Section 220 (e) establishes a phase-in of significant relative value unit reductions.  Effective for fee schedules established beginning with 2017, for services that are not new or revised codes, if the total relative value units for a service for a year would otherwise be decreased by an estimated amount equal to or greater than 20 percent as compared to the total relative value units for the previous year, the applicable adjustments in work, practice expense and malpractice relative value units shall be phased in over a two-year period.

+Insights

  • The establishment of alternative approaches for collecting and using information in the determination of relative values is a key change from current American Medical Association Relative Value Update Committee-based processes that rely on specialty societies to provide input used to calculate relative value units.  The broad wording of the statutory provision gives CMS very broad discretion in finding data to support adjustments to relative value units wherever CMS over-valued code.  The legislation does not make clear how eligible professionals shall be identified, nor does it make clear how and when the information will be used in place of the information gathered via current systems.  If the Secretary uses information collected under the alternative approaches, the Secretary is required to disclose the information source and discuss the use of such information in the determination of relative values through notice and comment rulemaking.  Stakeholders should monitor future rulemaking closely to see whether alternative information sources are used for codes of interest.

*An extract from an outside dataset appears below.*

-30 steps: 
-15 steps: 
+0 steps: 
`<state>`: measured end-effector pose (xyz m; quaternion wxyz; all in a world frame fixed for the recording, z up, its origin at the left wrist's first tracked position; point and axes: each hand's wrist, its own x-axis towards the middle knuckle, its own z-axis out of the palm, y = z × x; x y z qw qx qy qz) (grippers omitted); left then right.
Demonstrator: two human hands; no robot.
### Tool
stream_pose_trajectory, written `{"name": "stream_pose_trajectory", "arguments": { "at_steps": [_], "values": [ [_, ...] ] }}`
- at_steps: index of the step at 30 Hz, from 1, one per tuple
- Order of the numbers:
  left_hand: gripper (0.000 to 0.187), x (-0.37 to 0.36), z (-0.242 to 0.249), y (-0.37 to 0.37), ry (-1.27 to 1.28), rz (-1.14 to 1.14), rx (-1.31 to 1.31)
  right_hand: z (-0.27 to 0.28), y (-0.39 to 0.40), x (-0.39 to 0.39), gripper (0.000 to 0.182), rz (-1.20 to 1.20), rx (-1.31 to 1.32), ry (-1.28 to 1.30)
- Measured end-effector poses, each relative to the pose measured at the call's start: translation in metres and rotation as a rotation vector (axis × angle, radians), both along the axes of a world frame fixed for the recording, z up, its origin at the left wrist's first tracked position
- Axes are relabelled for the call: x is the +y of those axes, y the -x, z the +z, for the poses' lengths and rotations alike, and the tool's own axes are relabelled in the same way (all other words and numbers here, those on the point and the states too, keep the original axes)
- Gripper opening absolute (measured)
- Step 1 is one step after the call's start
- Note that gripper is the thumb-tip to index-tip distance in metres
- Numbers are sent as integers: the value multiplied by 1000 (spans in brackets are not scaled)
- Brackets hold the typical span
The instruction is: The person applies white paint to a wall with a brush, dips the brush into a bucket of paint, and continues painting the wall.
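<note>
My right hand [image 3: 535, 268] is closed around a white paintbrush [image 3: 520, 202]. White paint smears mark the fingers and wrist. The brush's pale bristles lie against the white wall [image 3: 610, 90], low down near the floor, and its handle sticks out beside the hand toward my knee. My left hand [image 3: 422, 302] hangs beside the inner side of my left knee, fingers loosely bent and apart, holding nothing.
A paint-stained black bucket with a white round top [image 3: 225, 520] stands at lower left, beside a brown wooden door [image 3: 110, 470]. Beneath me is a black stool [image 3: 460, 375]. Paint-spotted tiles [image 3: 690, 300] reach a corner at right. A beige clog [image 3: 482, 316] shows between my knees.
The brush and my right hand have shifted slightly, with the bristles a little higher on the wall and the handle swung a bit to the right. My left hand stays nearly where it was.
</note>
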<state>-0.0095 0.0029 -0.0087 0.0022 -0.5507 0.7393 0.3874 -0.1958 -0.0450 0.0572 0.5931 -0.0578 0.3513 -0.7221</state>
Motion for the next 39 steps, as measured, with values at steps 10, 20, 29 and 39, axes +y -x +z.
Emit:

  • The legislation expands the categories of codes that the Secretary shall examine for potentially misvalued codes.  The expanded categories signal more attention to services that can be performed in different sites of service, and to high-cost and high-spending codes.
  • The legislation does not specify how the target recapture amount shall be distributed if the target is met.  The target recapture amount could be applied to all codes under the Medicare Physician Fee Schedule, or it could be distributed across only those codes that were not misvalued, or in some other way.  The legislation does not make this clear.